Tuesday, August 20, 2013

Moe

There is sadness.  There is emptiness.
But the emotion I feel the most when it comes to Moe is guilt.

Since Emerson's birth, I did not treat Moe well.  That worsened with Eliot's birth.  It was just so difficult. If Moe ever saw me on the couch alone, he'd quickly jump up and plump down right beside me because those times were rare.  But those times -- time when I got to just sit by myself on the couch - were rare!  I didn't want another body against mine, another being demanding my attention.  So sometimes I'd push him away.  I'd ignore him.  I didn't pet him like I did just a few years ago.

Or when I'd eat breakfast, Moe, without fail, would be at my side.  Any time food was around, Moe was around.  I'd get frustrated, though, because he'd get cat hair on my dress pants.  It was my own fault.  On the weekend or in the summer, I'd welcome his little purr and laugh with Emerson as I gave him the leftover milk from my bowl.  How was he supposed to know he couldn't do that Monday-Friday? 

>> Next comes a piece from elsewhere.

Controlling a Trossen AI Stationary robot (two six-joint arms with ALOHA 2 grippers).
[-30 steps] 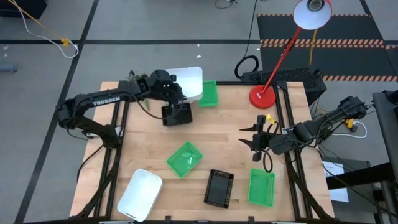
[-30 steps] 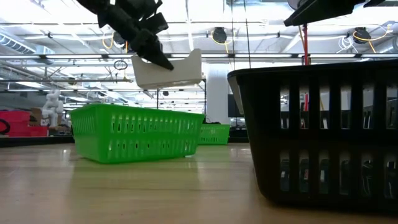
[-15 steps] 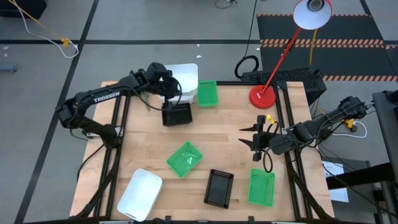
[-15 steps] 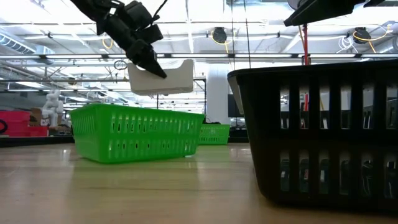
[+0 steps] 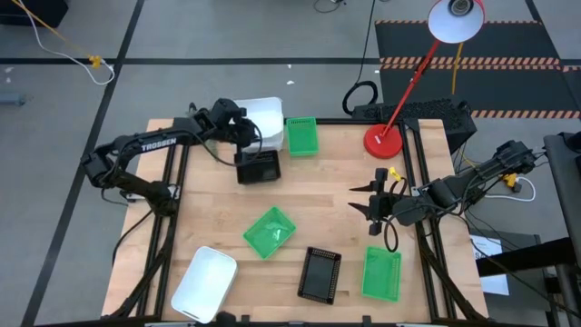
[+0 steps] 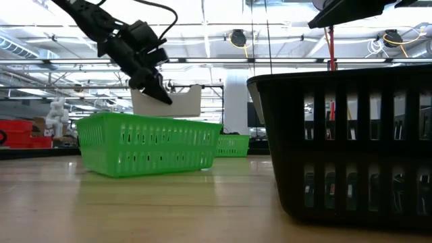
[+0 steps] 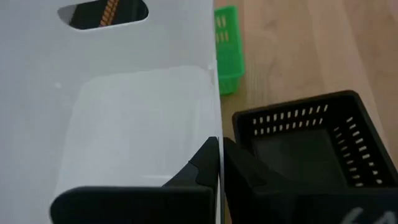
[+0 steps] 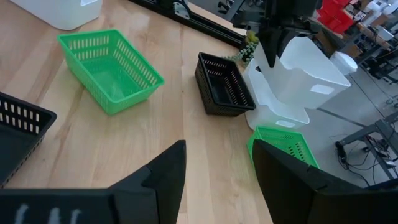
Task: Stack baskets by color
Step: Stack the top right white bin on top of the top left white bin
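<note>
While right tool (image 5: pixel 370 207) idles, left tool (image 5: pixel 243 130) (clamped) holds white basket (image 5: pixel 266 116) aloft.

wooden table (image 5: pixel 218 204) | green baskets (image 5: pixel 270 231) | black baskets (image 5: pixel 320 273) | white basket (image 5: pixel 204 282)

The left gripper (image 5: pixel 247 136) reached to the table's far edge, fingers pinched together; the right gripper (image 5: pixel 370 208) hung open at the right side.

A white basket (image 5: pixel 266 116) hung tilted above another white basket (image 8: pixel 277 113), just beside a black basket (image 5: pixel 259 167).
</note>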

When we tried to find pictures of Moe after the fire, the majority of the ones we found were from my old house - the house we lived in before the kids were born.  It is depressing that I didn't have one single picture of Moe on my iPhone.

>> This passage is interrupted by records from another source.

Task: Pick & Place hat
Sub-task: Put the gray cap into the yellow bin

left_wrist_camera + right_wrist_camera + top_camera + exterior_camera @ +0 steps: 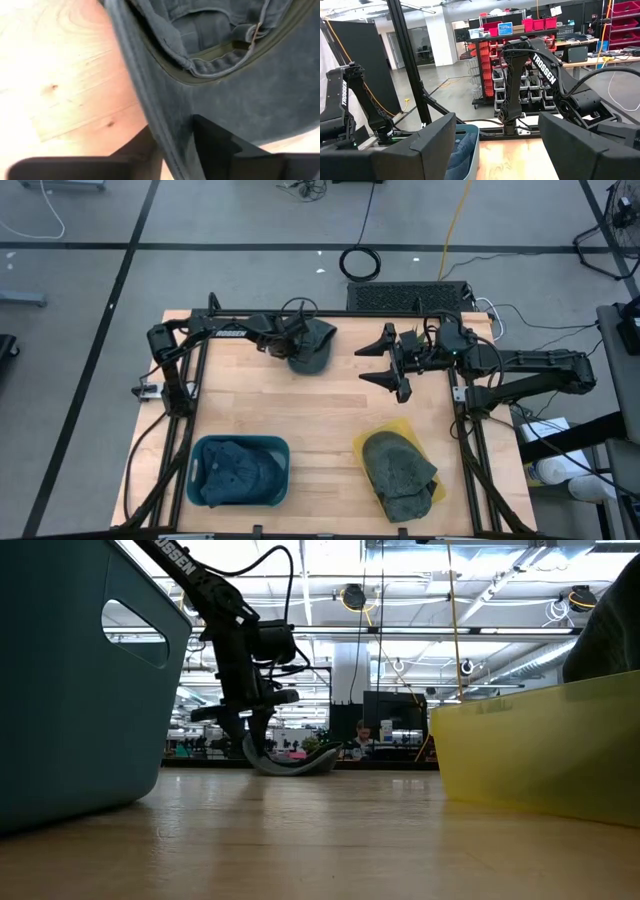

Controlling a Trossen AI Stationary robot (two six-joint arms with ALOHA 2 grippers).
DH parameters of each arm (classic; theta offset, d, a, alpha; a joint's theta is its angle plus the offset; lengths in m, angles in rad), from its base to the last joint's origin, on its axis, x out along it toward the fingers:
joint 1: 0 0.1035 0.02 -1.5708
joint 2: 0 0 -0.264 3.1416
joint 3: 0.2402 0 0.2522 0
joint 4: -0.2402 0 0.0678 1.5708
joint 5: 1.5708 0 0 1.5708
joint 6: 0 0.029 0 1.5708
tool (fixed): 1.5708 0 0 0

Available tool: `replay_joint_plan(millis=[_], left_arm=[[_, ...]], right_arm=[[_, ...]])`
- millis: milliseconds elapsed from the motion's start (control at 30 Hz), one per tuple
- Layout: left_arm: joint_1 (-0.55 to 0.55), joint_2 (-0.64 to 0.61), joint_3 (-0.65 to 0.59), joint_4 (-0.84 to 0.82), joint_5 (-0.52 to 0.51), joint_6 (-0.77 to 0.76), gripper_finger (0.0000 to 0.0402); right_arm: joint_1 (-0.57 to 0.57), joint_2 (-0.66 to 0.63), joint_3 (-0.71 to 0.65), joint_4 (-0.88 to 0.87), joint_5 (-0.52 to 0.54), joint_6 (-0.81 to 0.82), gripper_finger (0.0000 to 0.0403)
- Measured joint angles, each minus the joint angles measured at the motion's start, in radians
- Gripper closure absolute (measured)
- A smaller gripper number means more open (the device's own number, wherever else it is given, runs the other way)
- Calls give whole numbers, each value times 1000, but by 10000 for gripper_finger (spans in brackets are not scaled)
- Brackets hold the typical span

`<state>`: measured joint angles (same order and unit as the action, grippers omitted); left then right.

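Observation:
A dark blue-grey hat [314,346] with an olive inner band sits at the far middle of the table. My left gripper [287,343] is shut on it; the low view shows my left gripper [255,732] above the curved hat [292,762], and the left wrist view shows the hat [235,85] filling the frame. My right gripper [372,363] hovers open to the hat's right and touches nothing; its spread fingers frame the right wrist view [497,147]. My left gripper pinches the hat's brim [167,112] between its two fingers [215,145], with the brim's edge running between them. It comes from the table's left, slanting down. The hat hangs low below the gripper; I cannot tell whether its underside [290,770] touches the table.
A teal bin [200,450] holding several dark hats stands at the near left. A yellow tray [362,442] with stacked grey-green hats lies at the near right. Bare wood lies between them and in the table's middle. Black frame rails run along both sides.

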<state>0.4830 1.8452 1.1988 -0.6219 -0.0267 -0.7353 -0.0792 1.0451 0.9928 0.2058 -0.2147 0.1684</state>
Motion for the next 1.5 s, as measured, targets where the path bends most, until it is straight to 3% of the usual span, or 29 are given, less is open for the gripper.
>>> replay_joint_plan(millis=[300,700,1133,1500], left_arm=[[1,-4,4,11,78,-7,389],[-5,-67,-2,-24,295,79,392],[-6,-281,-1,0,370,94,392],[-5,-443,0,241,450,-18,392]], right_arm=[[0,0,0,0,-1,2,129],[0,-1,0,29,-24,109,128],[0,-2,0,183,-24,112,128],[0,-2,0,195,-26,105,128]])
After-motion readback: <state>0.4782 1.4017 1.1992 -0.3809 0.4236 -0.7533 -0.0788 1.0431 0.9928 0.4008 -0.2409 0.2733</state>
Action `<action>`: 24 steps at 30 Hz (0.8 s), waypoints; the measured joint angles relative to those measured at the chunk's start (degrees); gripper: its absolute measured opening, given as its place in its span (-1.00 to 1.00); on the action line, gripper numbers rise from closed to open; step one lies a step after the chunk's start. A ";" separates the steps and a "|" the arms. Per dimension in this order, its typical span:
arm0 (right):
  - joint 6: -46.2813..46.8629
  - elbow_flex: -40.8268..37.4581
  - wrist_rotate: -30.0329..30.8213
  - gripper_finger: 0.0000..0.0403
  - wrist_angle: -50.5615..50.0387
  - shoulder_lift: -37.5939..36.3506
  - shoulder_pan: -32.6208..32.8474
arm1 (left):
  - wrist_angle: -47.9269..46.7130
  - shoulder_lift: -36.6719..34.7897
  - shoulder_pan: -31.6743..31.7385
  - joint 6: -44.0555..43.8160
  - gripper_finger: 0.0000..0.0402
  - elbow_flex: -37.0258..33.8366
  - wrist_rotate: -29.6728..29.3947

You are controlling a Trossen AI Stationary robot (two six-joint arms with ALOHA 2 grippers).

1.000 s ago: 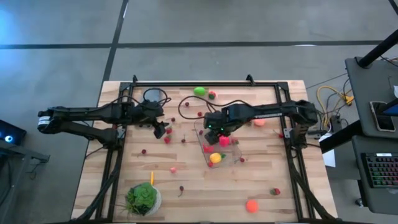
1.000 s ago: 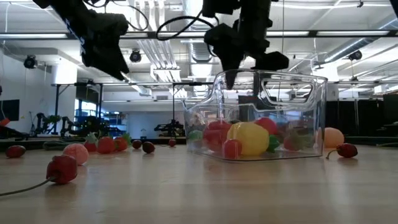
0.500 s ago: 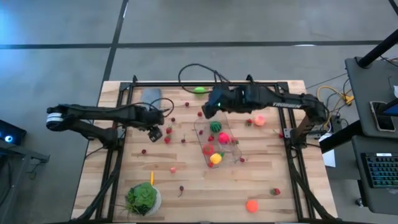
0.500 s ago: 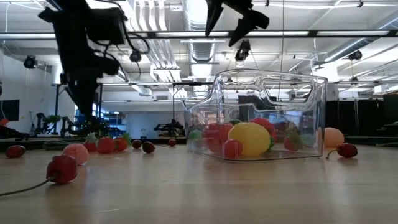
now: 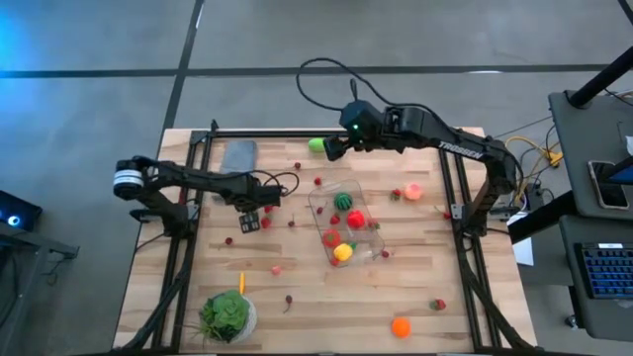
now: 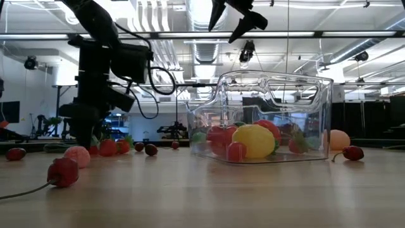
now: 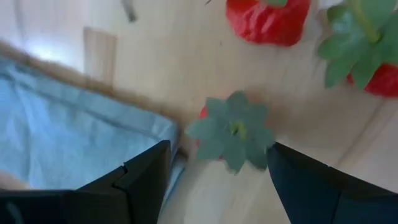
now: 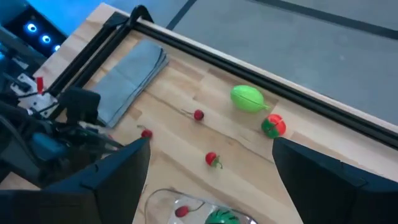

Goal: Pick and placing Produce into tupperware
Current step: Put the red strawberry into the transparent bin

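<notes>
Nearest in the low view, we see a red berry (image 6: 62, 171) on the wooden surface (image 6: 209, 196); the clear rounded tupperware (image 6: 266, 117) partly veils the yellow, red and striped produce (image 5: 342, 251) inside. The left end effector (image 7: 214, 180), lowered to the surface, has fingers spread around a leafy-capped strawberry (image 7: 233, 130), not touching; its red body is mostly hidden. Farther, the right end effector (image 5: 331, 150) hovers open near the green fruit (image 8: 247, 98) and grey cloth (image 8: 127, 78).
</notes>
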 joint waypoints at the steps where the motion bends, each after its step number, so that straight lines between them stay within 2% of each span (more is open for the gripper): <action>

I still struggle with Moe's death.  I know the guilt is a lot of it.  The way that he died is another big reason.  I cannot imagine his last moments.  Animals are so intuitive, I am confident he knew something was wrong and he was very scared. 

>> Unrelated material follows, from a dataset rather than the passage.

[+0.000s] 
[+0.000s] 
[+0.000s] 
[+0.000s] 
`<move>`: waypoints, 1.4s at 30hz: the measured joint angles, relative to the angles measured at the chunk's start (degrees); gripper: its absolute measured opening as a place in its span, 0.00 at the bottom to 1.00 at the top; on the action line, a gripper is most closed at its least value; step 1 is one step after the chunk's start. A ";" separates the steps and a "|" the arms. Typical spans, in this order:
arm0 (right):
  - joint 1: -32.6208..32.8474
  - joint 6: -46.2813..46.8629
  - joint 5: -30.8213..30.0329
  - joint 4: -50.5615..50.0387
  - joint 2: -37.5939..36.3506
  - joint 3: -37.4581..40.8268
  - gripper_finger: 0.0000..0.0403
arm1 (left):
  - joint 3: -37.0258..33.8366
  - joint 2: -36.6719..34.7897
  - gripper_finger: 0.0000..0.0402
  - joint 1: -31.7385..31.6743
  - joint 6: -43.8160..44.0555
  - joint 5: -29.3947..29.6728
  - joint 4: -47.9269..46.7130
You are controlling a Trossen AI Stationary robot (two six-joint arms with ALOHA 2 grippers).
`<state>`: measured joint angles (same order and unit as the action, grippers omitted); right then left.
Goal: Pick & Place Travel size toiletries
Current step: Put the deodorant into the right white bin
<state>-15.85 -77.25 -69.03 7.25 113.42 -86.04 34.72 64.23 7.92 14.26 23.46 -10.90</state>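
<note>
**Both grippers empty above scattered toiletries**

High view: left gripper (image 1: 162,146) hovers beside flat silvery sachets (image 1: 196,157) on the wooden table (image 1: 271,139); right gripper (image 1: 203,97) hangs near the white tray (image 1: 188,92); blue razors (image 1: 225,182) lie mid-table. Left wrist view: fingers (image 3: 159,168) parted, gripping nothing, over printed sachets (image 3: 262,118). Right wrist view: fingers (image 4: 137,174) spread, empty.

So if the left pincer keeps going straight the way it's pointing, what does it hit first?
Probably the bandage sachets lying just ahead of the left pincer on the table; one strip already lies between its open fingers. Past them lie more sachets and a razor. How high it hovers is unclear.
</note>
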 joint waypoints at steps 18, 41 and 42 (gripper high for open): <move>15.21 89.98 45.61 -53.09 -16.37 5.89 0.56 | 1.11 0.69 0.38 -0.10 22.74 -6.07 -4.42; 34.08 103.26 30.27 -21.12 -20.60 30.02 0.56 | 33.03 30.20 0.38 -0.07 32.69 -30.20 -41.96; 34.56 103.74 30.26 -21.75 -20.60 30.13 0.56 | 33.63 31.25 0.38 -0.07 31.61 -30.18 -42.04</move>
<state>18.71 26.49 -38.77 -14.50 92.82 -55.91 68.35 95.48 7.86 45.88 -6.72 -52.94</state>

I didn't ask to see Moe that day because I didn't know if it was fire or smoke inhalation that killed him, and I was too scared to ask.  Thankfully, it was smoke.

I am glad that, I was starting to think Moe knew I would take up for him when Emerson tried to throw toys at him, chase him around the house, or yell at him for no reason.  He was starting to ignore her, which is a good thing, and he would sit close to me when she was near.  I am glad that we recently bought a brush to help with his shedding, because it made me give him some attention. He'd roll around and purr the entire time I brushed him. 

I just wish I'd taken advantage of those times a little more.

I miss you, Moe.  I'm sorry I didn't give you more attention.